Source records
════════════════════

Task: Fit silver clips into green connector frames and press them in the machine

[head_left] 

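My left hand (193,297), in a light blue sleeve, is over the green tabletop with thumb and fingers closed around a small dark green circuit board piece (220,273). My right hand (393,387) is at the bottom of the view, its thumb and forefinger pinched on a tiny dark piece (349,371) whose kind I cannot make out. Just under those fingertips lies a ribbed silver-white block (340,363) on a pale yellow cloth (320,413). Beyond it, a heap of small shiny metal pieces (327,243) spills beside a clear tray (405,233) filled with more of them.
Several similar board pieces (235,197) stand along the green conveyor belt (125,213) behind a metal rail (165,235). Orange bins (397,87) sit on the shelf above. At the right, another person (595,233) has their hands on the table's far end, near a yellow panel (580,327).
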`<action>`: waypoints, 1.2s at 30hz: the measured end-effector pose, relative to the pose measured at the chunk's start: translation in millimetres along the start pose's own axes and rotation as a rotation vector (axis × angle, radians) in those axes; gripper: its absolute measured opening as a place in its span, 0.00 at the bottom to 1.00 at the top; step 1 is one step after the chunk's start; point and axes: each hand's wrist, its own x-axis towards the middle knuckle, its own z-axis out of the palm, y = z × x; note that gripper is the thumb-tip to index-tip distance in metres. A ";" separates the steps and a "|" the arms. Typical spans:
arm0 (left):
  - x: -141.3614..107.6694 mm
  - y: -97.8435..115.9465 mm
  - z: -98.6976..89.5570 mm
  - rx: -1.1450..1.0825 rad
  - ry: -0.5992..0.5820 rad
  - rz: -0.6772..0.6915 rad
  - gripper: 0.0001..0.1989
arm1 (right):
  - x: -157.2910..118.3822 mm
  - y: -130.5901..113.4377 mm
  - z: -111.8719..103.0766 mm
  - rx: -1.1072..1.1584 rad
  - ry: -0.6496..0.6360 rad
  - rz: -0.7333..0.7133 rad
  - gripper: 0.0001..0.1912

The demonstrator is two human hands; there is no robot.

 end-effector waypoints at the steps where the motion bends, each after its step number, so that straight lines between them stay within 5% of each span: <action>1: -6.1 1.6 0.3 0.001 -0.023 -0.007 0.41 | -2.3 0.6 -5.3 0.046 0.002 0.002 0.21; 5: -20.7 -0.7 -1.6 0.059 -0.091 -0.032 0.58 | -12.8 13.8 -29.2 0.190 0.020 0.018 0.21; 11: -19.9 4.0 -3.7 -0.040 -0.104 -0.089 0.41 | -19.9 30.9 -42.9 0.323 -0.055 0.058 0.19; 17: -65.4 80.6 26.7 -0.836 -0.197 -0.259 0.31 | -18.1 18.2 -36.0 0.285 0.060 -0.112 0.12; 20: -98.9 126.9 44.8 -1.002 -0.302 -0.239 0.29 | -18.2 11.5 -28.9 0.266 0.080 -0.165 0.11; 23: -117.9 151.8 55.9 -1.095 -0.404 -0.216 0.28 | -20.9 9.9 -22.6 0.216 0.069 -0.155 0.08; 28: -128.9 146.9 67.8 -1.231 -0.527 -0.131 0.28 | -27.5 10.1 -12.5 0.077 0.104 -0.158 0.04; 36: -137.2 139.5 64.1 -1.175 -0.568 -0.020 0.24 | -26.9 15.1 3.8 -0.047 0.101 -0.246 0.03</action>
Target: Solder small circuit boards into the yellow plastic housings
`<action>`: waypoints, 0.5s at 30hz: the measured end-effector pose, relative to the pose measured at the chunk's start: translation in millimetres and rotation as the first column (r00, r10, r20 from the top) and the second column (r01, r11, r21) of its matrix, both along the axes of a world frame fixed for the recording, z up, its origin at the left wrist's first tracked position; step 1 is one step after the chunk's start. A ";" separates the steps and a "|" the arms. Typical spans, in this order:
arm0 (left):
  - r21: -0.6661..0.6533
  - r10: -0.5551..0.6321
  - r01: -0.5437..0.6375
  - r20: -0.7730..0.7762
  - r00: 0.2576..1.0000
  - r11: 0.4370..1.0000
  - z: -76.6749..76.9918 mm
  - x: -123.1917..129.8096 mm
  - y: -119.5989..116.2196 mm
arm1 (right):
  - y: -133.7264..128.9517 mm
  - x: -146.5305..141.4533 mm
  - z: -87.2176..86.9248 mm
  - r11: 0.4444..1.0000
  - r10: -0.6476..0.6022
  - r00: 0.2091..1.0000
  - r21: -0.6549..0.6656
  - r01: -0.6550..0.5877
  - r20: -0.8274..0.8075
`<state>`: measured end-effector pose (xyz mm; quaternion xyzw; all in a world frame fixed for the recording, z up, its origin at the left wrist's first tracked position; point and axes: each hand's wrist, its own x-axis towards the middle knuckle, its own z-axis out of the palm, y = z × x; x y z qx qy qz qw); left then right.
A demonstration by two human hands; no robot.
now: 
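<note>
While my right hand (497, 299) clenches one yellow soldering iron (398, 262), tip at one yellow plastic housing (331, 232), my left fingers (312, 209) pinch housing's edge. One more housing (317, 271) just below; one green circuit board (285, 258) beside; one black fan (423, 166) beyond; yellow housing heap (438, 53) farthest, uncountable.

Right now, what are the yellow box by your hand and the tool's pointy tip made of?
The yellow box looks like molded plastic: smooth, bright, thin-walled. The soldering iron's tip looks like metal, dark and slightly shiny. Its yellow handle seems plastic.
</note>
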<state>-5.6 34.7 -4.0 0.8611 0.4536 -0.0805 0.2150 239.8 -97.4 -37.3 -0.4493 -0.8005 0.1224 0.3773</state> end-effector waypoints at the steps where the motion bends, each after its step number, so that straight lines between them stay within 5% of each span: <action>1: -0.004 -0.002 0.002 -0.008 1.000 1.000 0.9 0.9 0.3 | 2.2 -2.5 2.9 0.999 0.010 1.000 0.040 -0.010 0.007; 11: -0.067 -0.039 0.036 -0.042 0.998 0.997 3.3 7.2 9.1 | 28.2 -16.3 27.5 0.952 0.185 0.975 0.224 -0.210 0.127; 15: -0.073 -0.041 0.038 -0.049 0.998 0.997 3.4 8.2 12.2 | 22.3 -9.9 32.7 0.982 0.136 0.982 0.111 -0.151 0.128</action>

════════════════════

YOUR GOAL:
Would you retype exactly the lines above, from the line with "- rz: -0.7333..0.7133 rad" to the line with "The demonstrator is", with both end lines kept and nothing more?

RESPONSE TO THIS EXERCISE:
  - rz: -0.7333..0.7133 rad
  - gripper: 0.0001..0.1912

The demonstrator is two human hands; there is no robot.

There is no more output to give.